* Activity
Report every line of the data that includes "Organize".

Records from a data source
------------------------
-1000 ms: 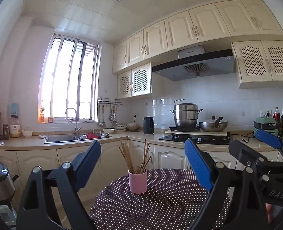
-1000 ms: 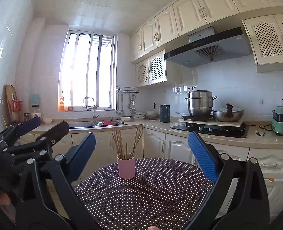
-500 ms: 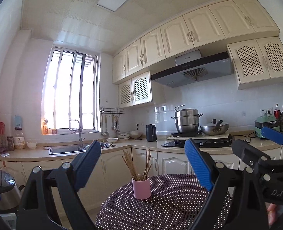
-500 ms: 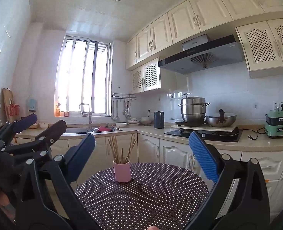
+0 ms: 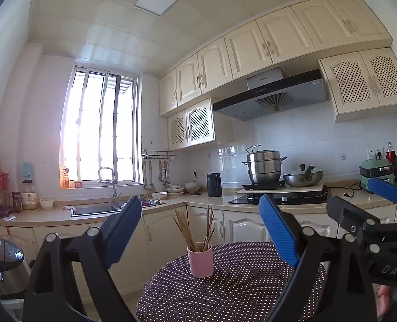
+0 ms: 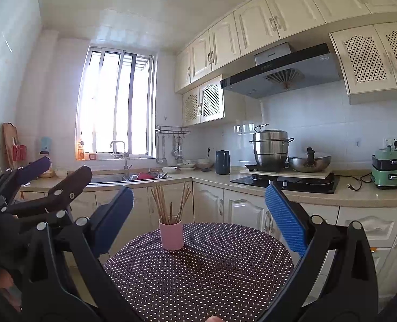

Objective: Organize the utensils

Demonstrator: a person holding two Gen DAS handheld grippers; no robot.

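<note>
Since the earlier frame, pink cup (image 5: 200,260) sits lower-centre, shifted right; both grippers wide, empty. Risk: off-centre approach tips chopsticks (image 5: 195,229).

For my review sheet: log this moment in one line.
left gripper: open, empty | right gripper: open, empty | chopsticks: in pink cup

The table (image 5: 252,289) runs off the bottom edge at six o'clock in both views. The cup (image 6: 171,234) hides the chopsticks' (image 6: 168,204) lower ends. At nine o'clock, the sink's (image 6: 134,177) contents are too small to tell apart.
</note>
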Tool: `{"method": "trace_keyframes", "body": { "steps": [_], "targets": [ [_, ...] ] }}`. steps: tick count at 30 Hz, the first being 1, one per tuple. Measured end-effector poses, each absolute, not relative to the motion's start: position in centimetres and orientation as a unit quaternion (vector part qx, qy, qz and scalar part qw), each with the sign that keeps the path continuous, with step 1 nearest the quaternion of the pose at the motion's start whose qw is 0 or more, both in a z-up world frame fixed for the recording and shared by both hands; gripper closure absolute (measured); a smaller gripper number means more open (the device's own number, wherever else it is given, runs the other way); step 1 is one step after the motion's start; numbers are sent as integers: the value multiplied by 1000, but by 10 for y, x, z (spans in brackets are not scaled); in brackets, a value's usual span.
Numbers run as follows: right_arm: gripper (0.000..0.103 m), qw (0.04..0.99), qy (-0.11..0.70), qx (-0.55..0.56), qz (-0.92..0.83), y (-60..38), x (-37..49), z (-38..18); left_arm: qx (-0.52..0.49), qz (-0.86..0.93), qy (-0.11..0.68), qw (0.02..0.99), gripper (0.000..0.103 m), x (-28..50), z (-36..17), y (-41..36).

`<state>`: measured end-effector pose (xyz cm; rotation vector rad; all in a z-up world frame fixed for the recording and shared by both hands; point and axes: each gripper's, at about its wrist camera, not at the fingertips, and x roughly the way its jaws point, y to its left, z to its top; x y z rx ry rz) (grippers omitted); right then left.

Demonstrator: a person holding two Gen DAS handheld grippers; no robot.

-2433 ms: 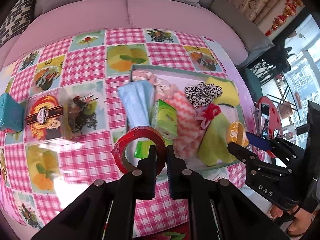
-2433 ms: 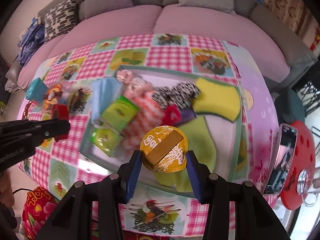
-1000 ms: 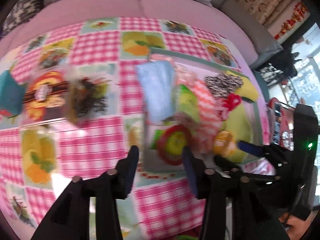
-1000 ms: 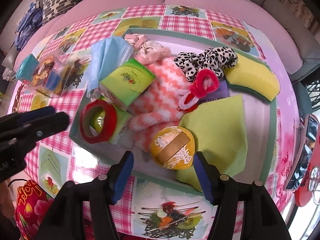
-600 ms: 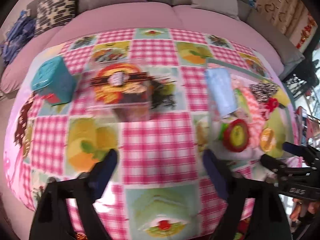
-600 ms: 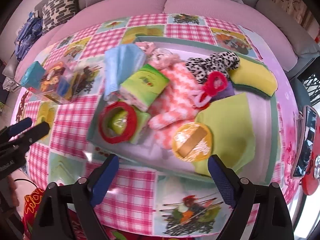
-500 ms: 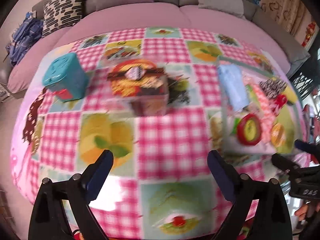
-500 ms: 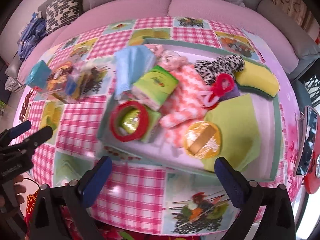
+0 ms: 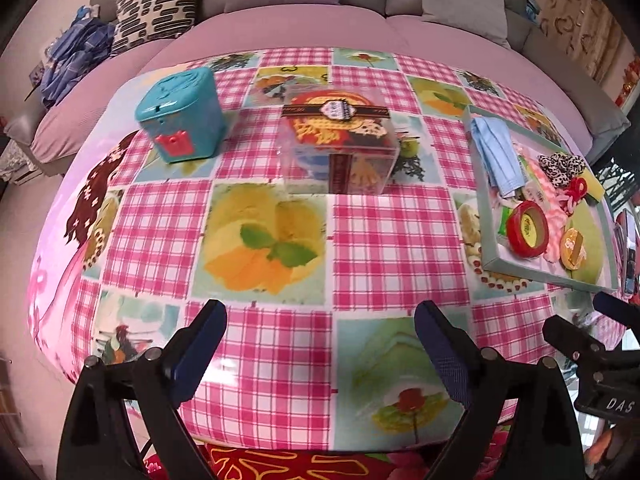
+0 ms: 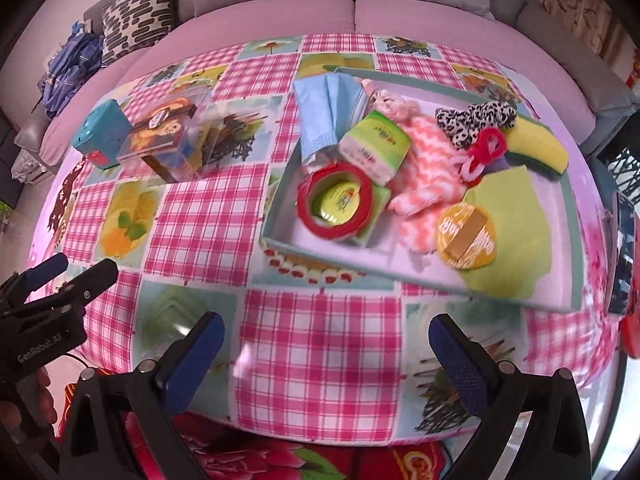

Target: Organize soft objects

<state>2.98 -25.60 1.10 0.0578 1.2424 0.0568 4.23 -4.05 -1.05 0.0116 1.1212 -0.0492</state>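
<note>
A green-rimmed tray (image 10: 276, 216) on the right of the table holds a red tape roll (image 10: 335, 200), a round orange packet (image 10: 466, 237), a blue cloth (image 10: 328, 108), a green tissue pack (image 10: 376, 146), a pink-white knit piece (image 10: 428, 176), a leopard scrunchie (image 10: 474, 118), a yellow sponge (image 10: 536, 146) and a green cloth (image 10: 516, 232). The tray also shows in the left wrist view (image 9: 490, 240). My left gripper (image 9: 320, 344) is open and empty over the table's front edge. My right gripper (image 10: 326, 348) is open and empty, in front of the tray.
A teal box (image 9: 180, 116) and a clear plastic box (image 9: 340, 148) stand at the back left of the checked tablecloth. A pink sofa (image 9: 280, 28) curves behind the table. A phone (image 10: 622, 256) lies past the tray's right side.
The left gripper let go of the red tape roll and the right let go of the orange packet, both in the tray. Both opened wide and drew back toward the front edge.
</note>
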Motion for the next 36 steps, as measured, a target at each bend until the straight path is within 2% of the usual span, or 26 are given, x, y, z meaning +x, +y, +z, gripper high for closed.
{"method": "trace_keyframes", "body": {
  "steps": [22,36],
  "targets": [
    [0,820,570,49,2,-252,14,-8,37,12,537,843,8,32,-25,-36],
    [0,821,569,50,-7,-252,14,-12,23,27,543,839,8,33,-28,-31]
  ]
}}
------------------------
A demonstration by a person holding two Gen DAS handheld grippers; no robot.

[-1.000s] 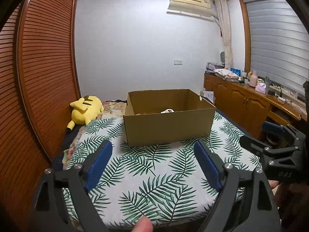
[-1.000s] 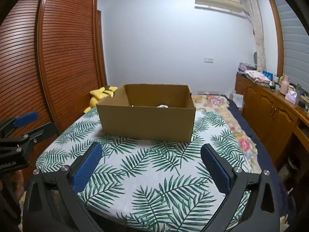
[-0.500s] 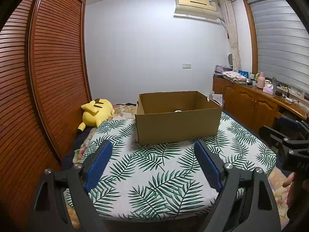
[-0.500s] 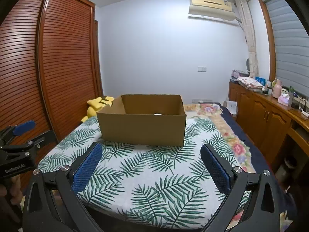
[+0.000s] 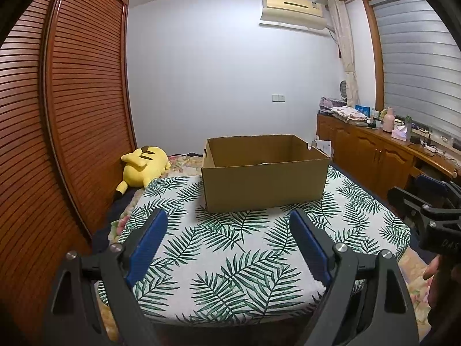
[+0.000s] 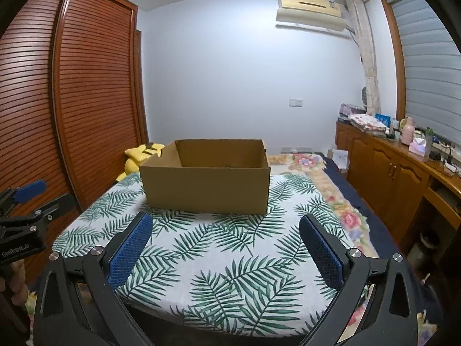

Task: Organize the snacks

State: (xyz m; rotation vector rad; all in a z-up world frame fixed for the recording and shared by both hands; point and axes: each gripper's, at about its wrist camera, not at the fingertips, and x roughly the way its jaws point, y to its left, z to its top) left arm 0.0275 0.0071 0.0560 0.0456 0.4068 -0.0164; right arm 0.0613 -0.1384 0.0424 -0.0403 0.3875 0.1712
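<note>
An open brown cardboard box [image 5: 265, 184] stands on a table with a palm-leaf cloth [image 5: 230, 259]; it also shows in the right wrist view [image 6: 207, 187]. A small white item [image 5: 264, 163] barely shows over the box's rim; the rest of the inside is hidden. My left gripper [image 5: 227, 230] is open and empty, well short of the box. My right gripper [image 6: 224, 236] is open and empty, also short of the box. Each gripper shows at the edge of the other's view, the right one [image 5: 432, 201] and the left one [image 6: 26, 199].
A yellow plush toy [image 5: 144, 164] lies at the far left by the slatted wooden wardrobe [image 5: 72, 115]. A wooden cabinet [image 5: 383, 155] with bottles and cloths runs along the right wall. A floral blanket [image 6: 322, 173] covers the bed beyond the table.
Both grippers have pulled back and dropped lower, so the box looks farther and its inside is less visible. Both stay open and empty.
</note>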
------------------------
* Solution to this task
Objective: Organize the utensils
Target: Organize soft objects
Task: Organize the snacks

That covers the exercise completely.